▶ _TASK ITEM_
Look through the records and copy every line in which "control" appears.

Entries taken from a collection
▽

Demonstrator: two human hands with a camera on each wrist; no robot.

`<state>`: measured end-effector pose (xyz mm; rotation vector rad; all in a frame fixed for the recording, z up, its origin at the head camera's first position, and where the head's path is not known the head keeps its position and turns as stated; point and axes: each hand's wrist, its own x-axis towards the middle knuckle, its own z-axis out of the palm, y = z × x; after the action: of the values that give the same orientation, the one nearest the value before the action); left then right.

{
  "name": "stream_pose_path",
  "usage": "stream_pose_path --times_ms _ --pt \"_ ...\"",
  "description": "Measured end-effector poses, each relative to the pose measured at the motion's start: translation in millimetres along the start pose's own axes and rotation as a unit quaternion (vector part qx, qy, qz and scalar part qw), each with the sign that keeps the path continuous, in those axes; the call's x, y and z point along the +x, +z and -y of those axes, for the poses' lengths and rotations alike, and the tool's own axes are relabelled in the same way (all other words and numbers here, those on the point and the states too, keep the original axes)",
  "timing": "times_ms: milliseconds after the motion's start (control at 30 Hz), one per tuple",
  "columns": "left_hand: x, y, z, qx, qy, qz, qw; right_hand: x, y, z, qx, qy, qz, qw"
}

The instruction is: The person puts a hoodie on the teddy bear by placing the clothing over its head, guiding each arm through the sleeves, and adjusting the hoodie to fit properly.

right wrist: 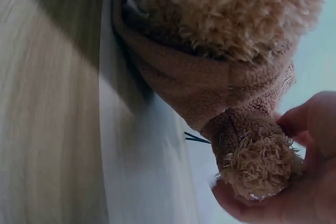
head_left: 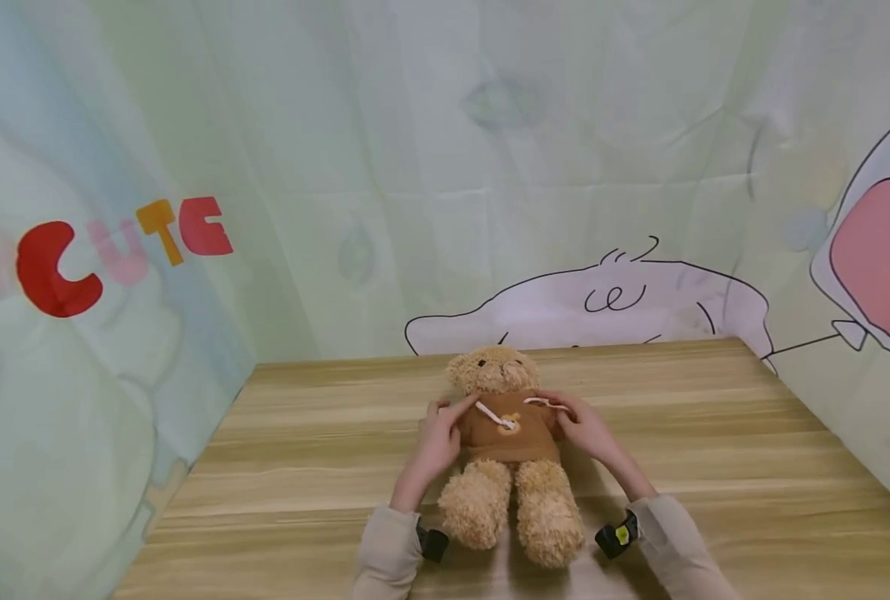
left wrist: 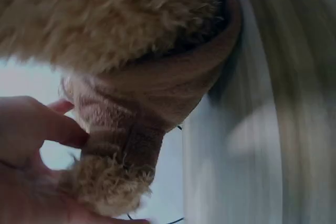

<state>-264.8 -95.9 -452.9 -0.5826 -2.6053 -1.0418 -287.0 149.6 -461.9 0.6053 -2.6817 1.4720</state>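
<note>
A tan, curly-furred teddy bear in a brown sweater lies on its back on the table, its head toward the far edge and its legs toward me. White drawstrings hang over the chest beside a small bear emblem. My left hand holds the bear's arm on the left, with fingers around the furry paw and sleeve in the left wrist view. On the other side, my right hand grips the opposite arm; its thumb and fingers surround that paw in the right wrist view.
The wood-grain table extends to both sides of the bear. Behind it hangs a pale green curtain with cartoon drawings and colored letters. Black wrist cameras sit at both cuffs, close to the bear's legs.
</note>
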Motion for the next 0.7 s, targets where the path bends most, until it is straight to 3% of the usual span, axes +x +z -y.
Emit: stream_pose_path --times_ms 67,167,233,333,433,500,700 --pt "-1.6 1.5 -7.7 0.036 -0.001 -0.007 0.9993 0.4 3.7 1.0 -0.027 -0.034 -0.023 0.9988" --pt "-3.1 2.1 -14.8 0.048 0.004 -0.020 0.9986 0.3 8.7 1.5 -0.057 -0.077 -0.061 0.9936" --pt "-3.0 2.9 -15.5 0.046 0.031 -0.043 0.9975 1.1 12.1 1.6 -0.093 -0.117 -0.088 0.9849" --pt "-0.7 4.9 -12.7 0.051 0.086 -0.080 0.9918 1.7 15.6 1.5 -0.161 -0.170 -0.141 0.9620" --pt "1.7 4.3 -10.3 0.047 0.135 -0.099 0.9847 2.1 17.1 0.4 -0.169 -0.177 -0.164 0.9556" --pt "2.1 2.2 -10.2 0.032 0.141 -0.086 0.9858 2.8 16.4 0.3 -0.153 -0.176 -0.174 0.9568" --pt "-1.3 -6.8 -15.2 -0.017 0.080 -0.006 0.9967 2.8 7.4 8.4 -0.149 -0.195 -0.185 0.9518"
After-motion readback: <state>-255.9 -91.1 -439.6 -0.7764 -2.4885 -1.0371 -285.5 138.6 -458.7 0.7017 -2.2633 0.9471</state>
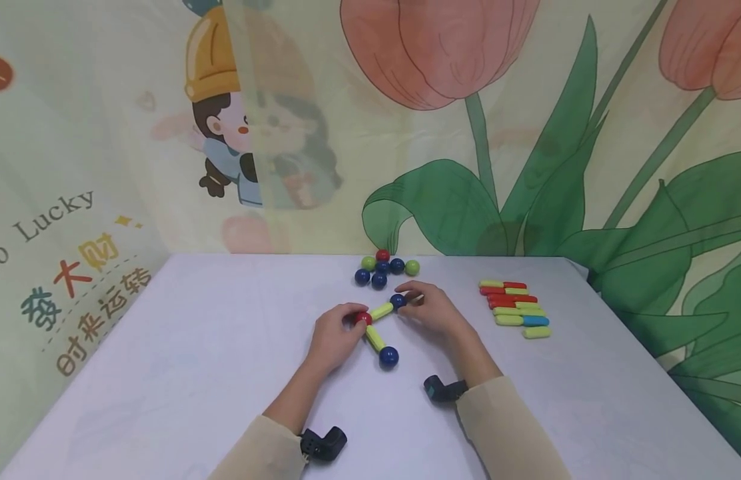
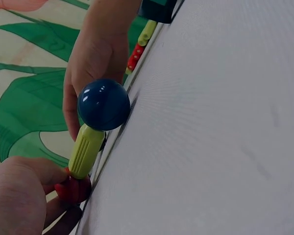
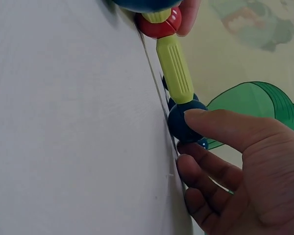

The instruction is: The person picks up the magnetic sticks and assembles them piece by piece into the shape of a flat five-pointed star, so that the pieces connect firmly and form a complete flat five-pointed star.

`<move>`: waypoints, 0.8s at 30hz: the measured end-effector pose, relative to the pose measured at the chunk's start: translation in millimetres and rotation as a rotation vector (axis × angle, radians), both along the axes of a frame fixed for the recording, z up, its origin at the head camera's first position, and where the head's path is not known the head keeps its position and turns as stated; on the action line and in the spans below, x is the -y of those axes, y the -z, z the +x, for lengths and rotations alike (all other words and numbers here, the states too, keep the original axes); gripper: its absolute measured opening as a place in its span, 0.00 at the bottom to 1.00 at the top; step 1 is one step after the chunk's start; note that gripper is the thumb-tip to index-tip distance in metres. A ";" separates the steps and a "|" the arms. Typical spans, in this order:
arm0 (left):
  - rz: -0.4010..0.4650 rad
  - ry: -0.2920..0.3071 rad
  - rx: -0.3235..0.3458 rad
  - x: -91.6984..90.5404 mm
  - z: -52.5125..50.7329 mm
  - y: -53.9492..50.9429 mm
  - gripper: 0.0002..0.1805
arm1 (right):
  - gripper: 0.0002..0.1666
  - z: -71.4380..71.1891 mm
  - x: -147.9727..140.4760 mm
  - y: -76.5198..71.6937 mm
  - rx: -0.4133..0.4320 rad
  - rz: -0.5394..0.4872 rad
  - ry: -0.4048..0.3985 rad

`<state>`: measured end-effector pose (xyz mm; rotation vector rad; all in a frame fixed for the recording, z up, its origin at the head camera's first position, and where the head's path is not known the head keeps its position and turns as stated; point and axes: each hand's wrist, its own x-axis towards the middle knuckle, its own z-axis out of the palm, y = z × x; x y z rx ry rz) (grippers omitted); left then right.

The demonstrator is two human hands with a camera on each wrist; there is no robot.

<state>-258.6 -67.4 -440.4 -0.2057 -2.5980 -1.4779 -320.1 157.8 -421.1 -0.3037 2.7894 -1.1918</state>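
A V-shaped piece lies on the table, made of a red ball, two yellow-green rods and two dark blue balls. My left hand pinches the red ball at the corner between thumb and fingers. At the far end of one rod, my right hand grips a blue ball, its thumb on the near side in the right wrist view. The other rod points toward the near side and ends in the second blue ball, which no hand touches.
Several loose balls, blue, green and red, cluster at the table's back edge, among them a green ball. To the right lie several rods in a stack of rows, red, yellow-green and blue, with a short yellow-green rod nearest. A printed curtain hangs behind the table.
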 end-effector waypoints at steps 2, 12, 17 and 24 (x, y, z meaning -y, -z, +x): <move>-0.002 0.006 -0.001 -0.7 0.0 0.4 0.16 | 0.25 1.8 -4.2 -1.3 0.020 -0.005 0.016; -0.007 -0.007 -0.008 2.2 -0.5 0.1 0.16 | 0.25 12.0 -35.3 -27.5 0.000 -0.015 0.046; -0.015 -0.015 -0.001 1.6 -0.5 -0.7 0.15 | 0.27 20.3 -57.0 -41.1 -0.023 -0.027 0.074; -0.016 -0.011 0.006 0.5 -1.2 0.1 0.15 | 0.25 37.3 -91.2 -65.9 -0.073 0.038 0.112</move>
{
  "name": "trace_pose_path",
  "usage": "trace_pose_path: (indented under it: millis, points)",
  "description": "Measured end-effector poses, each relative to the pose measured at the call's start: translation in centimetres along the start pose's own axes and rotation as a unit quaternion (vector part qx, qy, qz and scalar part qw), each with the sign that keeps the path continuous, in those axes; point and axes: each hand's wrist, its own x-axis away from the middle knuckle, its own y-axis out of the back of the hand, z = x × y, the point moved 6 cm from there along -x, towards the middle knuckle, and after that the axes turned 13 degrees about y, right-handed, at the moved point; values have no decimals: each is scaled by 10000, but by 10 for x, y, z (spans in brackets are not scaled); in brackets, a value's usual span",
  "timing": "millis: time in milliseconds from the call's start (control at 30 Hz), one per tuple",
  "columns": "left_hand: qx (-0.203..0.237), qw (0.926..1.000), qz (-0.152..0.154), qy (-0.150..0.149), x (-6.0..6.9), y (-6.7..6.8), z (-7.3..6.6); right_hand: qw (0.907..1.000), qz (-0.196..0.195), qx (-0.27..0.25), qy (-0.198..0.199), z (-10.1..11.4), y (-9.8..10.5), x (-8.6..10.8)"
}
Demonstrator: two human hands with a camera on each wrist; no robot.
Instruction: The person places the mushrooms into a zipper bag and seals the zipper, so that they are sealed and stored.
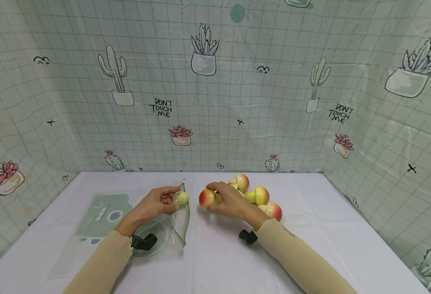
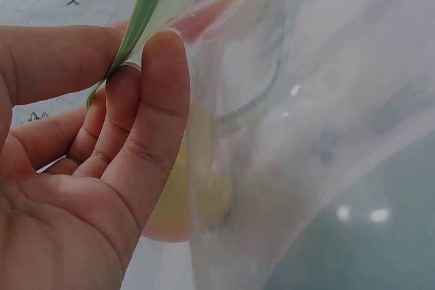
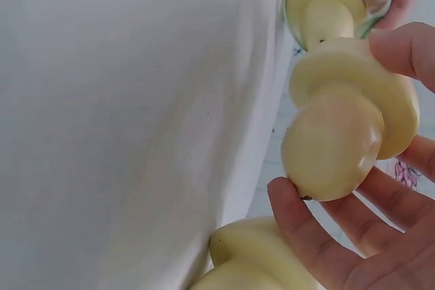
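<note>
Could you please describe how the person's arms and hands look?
The left arm wears a long beige fabric sleeve; the right arm's matching beige sleeve bears a small dark, illegible marking near the cuff. A black, angular device sits at the left wrist, another black device at the right. The left hand and right hand are ungloved.

Pale gridded backdrop, potted-plant prints; white table below
</note>
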Motion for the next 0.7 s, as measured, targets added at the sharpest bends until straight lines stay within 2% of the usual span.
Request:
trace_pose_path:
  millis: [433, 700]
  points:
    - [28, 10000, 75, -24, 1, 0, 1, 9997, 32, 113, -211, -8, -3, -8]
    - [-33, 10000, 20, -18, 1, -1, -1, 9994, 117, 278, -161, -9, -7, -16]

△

▶ _ANSWER BOX_
  "timing": "times_ms: milliseconds after the motion's start (control at 30 Hz), one per tuple",
  "timing": "millis: time in milliseconds from the call's start (control at 30 Hz), one per tuple",

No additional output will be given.